Transcribe exactly the line containing "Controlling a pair" plus every later line in the data.
═════ Data provided ═════
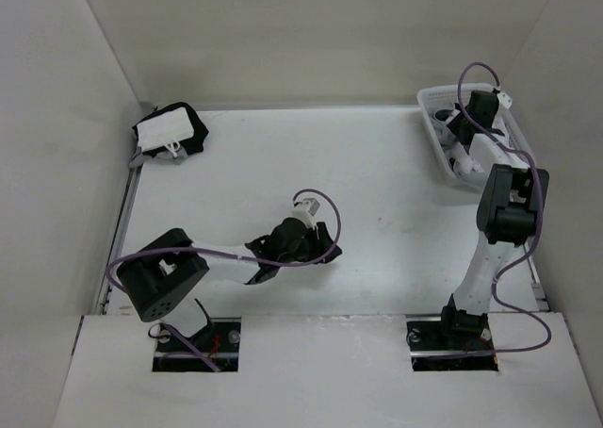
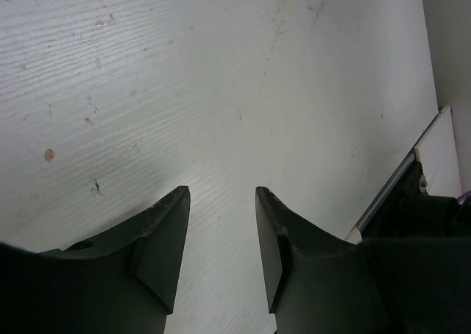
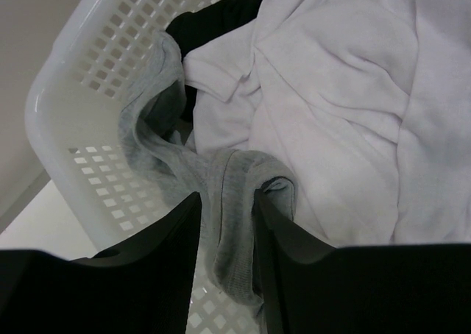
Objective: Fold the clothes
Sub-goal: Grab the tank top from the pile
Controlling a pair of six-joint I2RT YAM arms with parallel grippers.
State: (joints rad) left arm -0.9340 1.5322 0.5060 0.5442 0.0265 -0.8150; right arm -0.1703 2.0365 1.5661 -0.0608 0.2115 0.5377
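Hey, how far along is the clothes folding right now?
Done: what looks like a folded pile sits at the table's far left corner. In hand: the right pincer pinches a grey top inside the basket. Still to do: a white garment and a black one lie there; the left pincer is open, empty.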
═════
§ **Exercise response**:
Controlling a pair of six-joint I2RT YAM arms with parallel grippers.
State: (joints rad) left arm -0.9340 1.5322 0.5060 0.5442 0.0265 -0.8150; right arm -0.1703 2.0365 1.5661 -0.0608 0.2115 0.5377
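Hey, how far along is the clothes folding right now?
Done: what looks like a folded pile sits at the table's far left corner. In hand: the right pincer pinches a grey top inside the basket. Still to do: a white garment and a black one lie there; the left pincer is open, empty.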

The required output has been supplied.